TASK REQUIREMENTS:
Nothing but the lines from the one containing "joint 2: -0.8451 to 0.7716" through the one containing "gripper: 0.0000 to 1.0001", both included, should be given again, each exactly as written below.

EXCERPTED DATA:
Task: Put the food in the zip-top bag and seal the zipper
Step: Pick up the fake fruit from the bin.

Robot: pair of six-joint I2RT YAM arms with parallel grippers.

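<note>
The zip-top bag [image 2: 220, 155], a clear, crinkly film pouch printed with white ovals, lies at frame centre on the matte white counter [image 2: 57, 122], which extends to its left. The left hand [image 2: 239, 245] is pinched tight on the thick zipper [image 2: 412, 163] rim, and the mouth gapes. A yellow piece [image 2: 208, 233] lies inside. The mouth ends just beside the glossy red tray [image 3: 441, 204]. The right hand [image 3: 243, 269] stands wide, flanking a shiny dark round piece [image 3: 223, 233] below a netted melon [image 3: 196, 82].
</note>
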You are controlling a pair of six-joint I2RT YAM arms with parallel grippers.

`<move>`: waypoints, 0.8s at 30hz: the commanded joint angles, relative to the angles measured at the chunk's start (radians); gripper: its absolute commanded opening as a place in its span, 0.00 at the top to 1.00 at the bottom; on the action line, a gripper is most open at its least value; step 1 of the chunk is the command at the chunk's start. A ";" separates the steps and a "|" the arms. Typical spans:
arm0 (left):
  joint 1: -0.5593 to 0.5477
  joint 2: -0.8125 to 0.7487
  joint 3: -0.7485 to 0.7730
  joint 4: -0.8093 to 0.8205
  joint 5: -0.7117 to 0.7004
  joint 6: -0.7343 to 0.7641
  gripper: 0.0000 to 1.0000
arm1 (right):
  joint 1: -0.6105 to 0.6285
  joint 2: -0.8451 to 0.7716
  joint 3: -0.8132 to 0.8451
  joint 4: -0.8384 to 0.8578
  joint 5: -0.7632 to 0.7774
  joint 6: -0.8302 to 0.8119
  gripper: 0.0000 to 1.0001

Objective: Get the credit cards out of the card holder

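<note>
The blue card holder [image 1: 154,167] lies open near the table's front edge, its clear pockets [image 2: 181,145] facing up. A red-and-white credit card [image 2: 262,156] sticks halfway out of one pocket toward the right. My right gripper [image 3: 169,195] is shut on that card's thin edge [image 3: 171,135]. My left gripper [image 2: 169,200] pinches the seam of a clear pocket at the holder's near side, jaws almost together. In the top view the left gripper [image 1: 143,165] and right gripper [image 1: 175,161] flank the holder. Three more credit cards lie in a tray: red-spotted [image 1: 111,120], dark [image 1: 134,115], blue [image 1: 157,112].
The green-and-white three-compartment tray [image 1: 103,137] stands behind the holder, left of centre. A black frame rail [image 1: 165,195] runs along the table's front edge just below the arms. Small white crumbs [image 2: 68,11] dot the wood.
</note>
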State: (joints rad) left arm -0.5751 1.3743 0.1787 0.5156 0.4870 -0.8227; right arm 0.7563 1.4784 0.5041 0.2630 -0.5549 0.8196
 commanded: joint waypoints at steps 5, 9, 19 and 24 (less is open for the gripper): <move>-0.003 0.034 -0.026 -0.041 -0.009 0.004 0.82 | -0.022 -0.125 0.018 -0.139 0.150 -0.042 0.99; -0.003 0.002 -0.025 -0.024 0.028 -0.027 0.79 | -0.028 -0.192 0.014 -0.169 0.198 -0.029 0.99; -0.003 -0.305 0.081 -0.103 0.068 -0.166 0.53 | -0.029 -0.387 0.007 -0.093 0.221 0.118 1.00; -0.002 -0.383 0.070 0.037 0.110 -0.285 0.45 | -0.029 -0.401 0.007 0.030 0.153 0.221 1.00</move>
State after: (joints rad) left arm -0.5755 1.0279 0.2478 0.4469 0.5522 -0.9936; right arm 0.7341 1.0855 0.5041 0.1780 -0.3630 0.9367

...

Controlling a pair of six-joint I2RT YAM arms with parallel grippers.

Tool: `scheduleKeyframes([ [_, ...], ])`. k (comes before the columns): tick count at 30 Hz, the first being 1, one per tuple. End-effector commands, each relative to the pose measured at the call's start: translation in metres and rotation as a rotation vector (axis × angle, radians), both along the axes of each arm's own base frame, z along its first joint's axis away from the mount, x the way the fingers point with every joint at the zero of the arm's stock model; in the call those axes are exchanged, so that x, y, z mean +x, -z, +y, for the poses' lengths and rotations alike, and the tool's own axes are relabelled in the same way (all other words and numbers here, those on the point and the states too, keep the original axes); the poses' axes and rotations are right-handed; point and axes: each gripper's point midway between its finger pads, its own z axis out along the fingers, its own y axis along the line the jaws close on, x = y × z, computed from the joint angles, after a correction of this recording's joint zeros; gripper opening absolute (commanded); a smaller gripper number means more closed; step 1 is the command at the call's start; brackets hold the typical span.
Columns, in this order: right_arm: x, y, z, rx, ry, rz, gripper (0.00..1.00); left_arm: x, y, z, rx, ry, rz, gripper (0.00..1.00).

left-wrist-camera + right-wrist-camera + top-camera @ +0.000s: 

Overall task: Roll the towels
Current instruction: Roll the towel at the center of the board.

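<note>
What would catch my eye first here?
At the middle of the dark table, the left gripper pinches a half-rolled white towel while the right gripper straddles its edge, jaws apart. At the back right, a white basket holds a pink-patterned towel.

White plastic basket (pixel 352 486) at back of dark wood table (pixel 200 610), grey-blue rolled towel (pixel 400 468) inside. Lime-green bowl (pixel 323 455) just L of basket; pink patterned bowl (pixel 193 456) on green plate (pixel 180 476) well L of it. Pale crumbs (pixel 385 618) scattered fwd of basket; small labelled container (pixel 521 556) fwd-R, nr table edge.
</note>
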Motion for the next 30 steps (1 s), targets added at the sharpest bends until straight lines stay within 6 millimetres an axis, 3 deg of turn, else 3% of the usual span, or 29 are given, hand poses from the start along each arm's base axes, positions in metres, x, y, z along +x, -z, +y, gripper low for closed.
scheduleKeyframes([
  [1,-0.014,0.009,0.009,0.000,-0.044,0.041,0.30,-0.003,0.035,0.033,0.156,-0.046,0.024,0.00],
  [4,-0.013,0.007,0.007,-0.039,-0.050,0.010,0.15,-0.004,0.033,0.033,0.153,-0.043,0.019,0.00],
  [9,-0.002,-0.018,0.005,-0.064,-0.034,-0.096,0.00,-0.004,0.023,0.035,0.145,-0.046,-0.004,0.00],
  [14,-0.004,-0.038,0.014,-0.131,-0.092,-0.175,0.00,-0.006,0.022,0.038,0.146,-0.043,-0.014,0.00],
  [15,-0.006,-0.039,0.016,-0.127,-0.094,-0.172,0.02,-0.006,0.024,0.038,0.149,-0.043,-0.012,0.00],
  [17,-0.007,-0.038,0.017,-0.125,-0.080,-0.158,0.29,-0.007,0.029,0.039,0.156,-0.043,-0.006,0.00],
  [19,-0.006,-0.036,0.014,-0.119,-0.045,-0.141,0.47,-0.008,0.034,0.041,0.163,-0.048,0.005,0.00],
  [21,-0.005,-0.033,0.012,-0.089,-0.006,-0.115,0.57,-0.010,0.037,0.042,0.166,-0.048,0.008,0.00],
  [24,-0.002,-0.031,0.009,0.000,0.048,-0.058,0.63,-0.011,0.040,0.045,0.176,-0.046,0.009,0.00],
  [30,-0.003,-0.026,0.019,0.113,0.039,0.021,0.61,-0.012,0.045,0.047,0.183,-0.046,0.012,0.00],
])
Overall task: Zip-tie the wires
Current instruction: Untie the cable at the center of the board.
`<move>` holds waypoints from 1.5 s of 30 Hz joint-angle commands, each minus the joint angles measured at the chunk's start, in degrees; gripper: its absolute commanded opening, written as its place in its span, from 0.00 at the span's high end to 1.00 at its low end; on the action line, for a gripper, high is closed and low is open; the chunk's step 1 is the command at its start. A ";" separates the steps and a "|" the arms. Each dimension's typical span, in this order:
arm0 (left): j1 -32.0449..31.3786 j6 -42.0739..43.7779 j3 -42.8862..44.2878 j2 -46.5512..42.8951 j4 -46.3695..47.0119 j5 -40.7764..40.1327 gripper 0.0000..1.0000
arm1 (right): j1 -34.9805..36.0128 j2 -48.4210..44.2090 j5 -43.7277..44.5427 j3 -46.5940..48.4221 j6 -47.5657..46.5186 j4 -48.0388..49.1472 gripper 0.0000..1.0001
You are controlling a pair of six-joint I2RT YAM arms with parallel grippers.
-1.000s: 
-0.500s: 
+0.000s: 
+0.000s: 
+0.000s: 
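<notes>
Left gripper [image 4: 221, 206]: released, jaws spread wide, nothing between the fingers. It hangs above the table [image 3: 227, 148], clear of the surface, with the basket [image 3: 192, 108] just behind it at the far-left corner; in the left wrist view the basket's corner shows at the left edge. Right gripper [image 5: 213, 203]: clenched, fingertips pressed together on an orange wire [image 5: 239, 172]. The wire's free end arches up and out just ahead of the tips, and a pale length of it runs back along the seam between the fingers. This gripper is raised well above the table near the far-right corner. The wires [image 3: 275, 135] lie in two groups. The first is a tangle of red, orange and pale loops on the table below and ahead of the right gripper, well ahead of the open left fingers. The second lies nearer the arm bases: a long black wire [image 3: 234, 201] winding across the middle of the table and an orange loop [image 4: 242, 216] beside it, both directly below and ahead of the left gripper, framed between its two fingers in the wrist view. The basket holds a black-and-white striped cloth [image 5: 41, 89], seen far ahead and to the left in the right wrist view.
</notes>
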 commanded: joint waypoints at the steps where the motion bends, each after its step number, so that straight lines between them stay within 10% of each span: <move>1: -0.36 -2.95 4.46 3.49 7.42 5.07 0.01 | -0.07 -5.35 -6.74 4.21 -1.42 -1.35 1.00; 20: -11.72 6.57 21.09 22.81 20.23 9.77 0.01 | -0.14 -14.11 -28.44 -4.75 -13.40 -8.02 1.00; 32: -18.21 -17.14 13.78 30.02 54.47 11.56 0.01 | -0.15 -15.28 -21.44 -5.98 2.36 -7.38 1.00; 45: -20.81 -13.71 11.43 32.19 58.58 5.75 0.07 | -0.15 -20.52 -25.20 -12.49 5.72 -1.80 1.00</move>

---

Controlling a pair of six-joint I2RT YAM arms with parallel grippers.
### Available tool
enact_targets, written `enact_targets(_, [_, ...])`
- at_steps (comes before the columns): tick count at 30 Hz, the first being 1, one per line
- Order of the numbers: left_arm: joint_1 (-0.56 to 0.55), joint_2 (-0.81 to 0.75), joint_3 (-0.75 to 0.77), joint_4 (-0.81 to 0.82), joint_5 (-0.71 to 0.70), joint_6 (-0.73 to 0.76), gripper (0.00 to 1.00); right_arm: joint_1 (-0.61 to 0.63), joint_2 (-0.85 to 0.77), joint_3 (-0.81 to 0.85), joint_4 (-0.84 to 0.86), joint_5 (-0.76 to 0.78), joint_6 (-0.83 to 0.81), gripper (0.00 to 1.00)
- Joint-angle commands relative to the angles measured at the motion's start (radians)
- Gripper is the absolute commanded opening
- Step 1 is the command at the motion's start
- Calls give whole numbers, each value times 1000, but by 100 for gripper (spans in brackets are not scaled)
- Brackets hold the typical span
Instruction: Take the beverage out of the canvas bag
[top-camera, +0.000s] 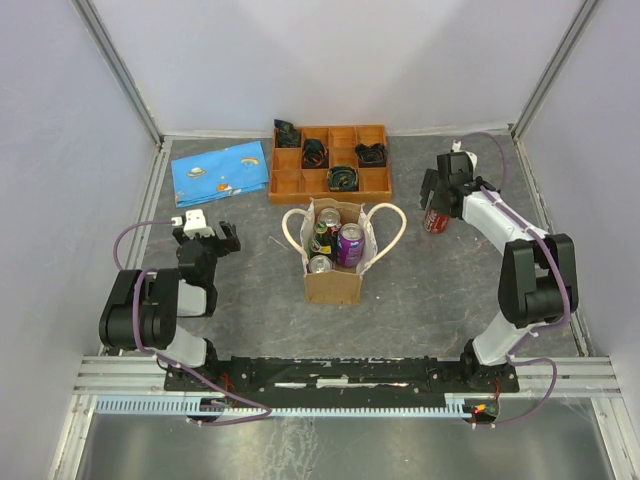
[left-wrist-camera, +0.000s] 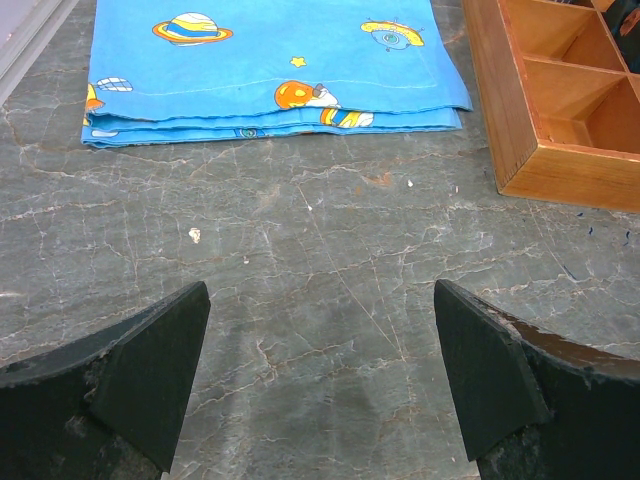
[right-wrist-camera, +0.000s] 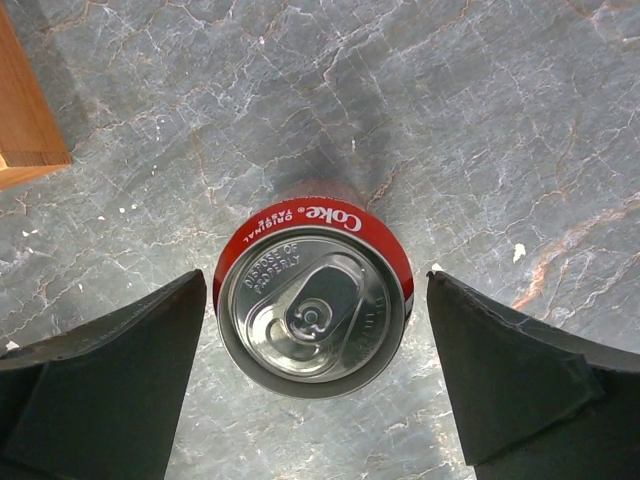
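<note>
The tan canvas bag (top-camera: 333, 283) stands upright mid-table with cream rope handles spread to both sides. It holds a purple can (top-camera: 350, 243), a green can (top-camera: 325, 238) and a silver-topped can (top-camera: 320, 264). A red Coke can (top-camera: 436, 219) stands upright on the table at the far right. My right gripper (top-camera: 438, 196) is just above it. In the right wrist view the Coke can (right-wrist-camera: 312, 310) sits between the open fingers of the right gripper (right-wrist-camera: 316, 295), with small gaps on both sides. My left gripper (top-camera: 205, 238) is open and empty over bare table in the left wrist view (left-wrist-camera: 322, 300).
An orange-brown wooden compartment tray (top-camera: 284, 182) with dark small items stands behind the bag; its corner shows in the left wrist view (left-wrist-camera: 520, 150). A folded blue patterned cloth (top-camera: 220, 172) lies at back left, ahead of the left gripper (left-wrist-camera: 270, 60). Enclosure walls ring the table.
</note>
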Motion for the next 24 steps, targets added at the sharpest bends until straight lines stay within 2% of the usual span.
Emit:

RESULT:
  joint 2: -0.8451 to 0.7716
  joint 3: -0.8132 to 0.8451
  joint 4: -0.8384 to 0.8578
  joint 5: -0.7632 to 0.7774
  joint 6: -0.8302 to 0.8119
  gripper: 0.0000 to 1.0001

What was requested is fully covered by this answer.